Phage Dynamics and Interaction Study: Real-time Observation and Analysis (PhD-ISROA)

Description

Bacteriophages, commonly referred to as phages, are viruses that specifically infect and replicate within bacteria. They are a cornerstone in the study of microbial ecology and evolution, with significant potential for applications in biocontrol, biotechnology, and medical therapy. In an era where antibiotic resistance represents a global health concern, phages offer a potential viable and eco-friendly alternative to traditional antibacterial agents [1]. Despite their potential, a clear understanding of not simulated phages diffusive behaviour in various environments and of the initial interactions with bacteria is still missing [2]. This research aims to understand whether and how phages dynamics and preliminary interaction with bacteria influences their efficacy (i.e. the ability of phages to successfully infect and kill bacteria), and their specificity (i.e. the precise targeting of specific bacterial strains by phages). Understanding such factors is crucial to support the advancement of phage therapy for the treatment of bacterial infections, especially in cases where traditional antibiotics are ineffective due to resistance.

Objectives

  • Monitor and analyze the real-time dynamics of various strains of bacteriophages in a range of solutions.
  • Investigate the impact of phages dynamics on the ability to infect and control a range of bacterial populations.
  • Understand the preliminary interactions between phages and bacteria, contributing to the development of more effective phage therapy strategies.

Methodology

This research will employ advanced microscopy and microbiological techniques to monitor phage populations in real-time and analyse phage-bacteria interactions in different environmental settings. Real time monitoring will be mainly performed exploiting the optical phenomenon of caustics [3], allowing the monitoring of bacteriophages without the need of fluorescent labelling. Experimental setups will include both controlled laboratory conditions and simulations of natural environments.

Significance

This research holds promising potential in advancing our understanding of bacteriophage behaviour, particularly in relation to their role in controlling bacterial populations. The insights gained could pave the way for novel, eco-friendly, and sustainable approaches to managing bacterial infections, offering an alternative to the rising of antibiotic resistance.

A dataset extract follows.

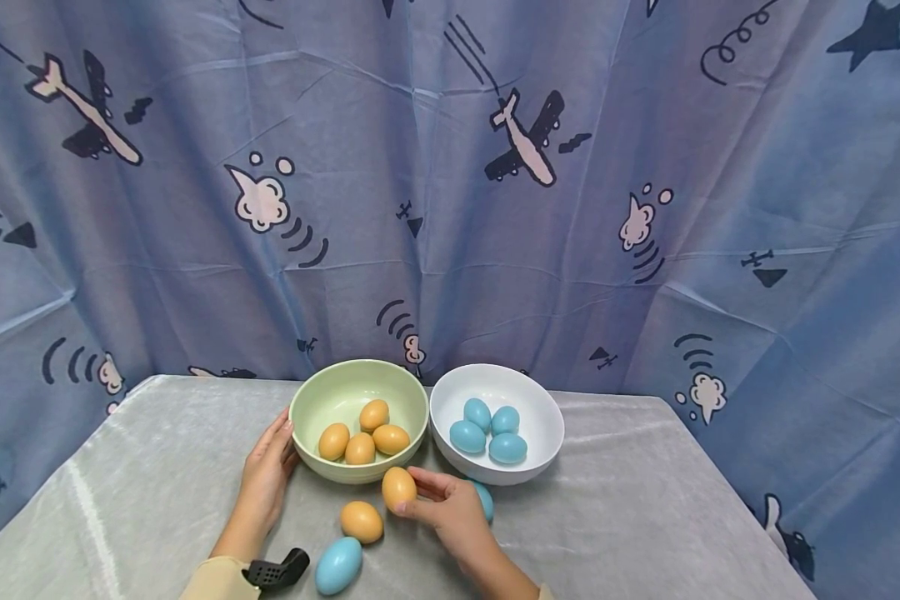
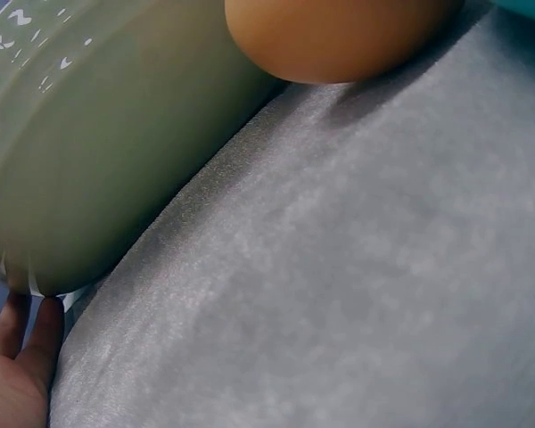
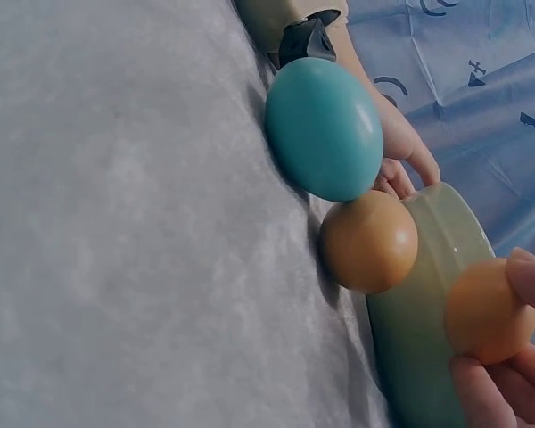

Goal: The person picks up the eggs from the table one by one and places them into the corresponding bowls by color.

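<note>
My right hand point(image 1: 457, 512) pinches an orange egg point(image 1: 399, 489) between thumb and fingers, just in front of the green bowl point(image 1: 322, 467). Several orange eggs lie inside that bowl. On its left side my left hand point(image 1: 267, 475) rests against the wall; in the left wrist view its fingers point(image 2: 43, 343) reach straight to the bowl. Another orange egg point(image 1: 362, 522) lies on the table, and a blue egg point(image 1: 339, 566) is close in front of it. Partly hidden behind my right hand is one more blue egg point(image 1: 484, 502).
A white bowl point(image 1: 543, 433) with several blue eggs stands right beside the green one. Grey cloth point(image 1: 630, 517) covers the table. Behind it hangs a blue patterned curtain point(image 1: 450, 208). A black strap point(image 1: 277, 572) is on my left wrist.
</note>
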Available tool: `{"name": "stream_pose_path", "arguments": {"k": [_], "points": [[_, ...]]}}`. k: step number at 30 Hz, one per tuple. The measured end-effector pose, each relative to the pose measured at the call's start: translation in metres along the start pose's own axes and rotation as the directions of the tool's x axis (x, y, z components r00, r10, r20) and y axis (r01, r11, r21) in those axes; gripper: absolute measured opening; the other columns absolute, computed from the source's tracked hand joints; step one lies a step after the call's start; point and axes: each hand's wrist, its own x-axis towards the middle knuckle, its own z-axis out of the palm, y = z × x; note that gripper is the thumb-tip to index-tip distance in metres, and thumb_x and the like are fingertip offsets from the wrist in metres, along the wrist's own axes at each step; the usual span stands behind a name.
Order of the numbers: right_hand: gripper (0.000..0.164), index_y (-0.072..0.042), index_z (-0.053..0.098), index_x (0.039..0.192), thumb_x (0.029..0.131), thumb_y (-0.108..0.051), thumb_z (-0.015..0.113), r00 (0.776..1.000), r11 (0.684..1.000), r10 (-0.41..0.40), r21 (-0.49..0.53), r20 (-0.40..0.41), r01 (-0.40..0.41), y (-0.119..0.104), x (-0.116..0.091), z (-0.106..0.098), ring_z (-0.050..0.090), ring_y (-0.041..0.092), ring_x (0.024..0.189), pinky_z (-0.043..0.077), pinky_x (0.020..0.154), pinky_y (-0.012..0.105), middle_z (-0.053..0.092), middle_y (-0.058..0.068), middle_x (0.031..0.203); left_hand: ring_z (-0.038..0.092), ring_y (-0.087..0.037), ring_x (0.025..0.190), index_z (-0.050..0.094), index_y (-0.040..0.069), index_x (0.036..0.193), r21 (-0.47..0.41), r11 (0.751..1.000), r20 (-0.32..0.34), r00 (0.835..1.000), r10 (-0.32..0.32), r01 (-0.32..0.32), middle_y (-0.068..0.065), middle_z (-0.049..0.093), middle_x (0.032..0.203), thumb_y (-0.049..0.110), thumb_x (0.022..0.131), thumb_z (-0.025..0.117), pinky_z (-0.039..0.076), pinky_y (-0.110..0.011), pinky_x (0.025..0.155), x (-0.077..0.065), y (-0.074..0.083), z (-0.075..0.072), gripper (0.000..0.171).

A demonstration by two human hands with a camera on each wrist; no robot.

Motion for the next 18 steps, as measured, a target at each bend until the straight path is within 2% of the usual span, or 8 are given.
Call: {"name": "stream_pose_path", "arguments": {"k": [6,18], "points": [[0.055,0.004,0.065,0.127,0.077,-0.009,0.083,1.000,1.000,0.006,0.006,-0.005,-0.006,-0.0007,0.0003,-0.0008,0.063,0.030,0.122,0.056,0.096,0.032,0.068,0.019,0.127,0.026,-0.023,0.152,0.021,0.014,0.159,-0.002,1.000,-0.003,1.000,-0.003,0.003,-0.003,0.023,0.166,0.046,0.105,0.041,0.024,-0.037,0.126,0.0002,-0.0003,-0.0005,0.066],[0.054,0.004,0.065,0.127,0.077,-0.007,0.083,1.000,1.000,-0.007,0.025,-0.010,0.007,-0.0026,-0.0007,-0.0021,0.065,0.030,0.120,0.056,0.096,0.034,0.068,0.019,0.126,0.025,-0.024,0.152,0.020,0.013,0.159,-0.011,1.000,-0.002,1.000,0.001,-0.001,-0.004,0.022,0.166,0.045,0.106,0.042,0.024,-0.038,0.126,0.0003,-0.0011,-0.0005,0.066]]}}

Candidate Suitability Profile

Given the interdisciplinary nature of the project, this research proposal would be highly suitable for a student with a background and / or interest in one or more of the following disciplines: Microbiology, Biotechnology, Bioengineering, Optics, Digital imaging.

Applicant Eligibility

Candidates will have, or be due to obtain, a master’s degree or equivalent from a reputable University in an appropriate field. Exceptional candidates with a First Class bachelor’s degree in an appropriate field will also be considered.

Application Process

Candidates wishing to apply should complete the University of Liverpool application form [How to apply for a PhD - University of Liverpool] applying for a PhD in Materials Engineering and uploading: Degree Certificates & Transcripts, an up-to-date CV, a covering letter/personal statement and two academic references.

We want all of our staff and Students to feel that Liverpool is an inclusive and welcoming environment that actively celebrates and encourages diversity. We are committed to working with students to make all reasonable project adaptations including supporting those with caring responsibilities, disabilities or other personal circumstances. For example, If you have a disability you may be entitled to a Disabled Students Allowance on top of your studentship to help cover the costs of any additional support that a person studying for a doctorate might need as a result. 

We believe everyone deserves an excellent education and encourage students from all backgrounds and personal circumstances to apply.

Availability

Open to UK applicants

Funding information

Funded studentship

The EPSRC funded Studentship will cover full tuition fees of £4,786 per year and pay a maintenance grant for 4 years, starting at the UKRI minimum of £19,237 pa. for 2024-2025. The Studentship also comes with access to additional funding in the form of a research training support grant which is available to fund conference attendance, fieldwork, internships etc.

Supervisors

References

  1. Jo, S.J., Kwon, J., Kim, S.G., Lee, S.J. The Biotechnological Application of Bacteriophages: What to Do and Where to Go in the Middle of the Post-Antibiotic Era. Microorganisms (2023). 11(9); 2311.
  2. Joiner, K.L., Baljon, A., Barr, J., Rohwer, F., Luque, A. Impact of bacteria motility in the encounter rates with bacteriophage in mucus. Scientific Report (2019). 9; 16427.
  3. Patterson, E.A., Whelan, M.P. Tracking nanoparticles in an optical microscope using caustics. Nanotechnology (2008). 19(10);105502.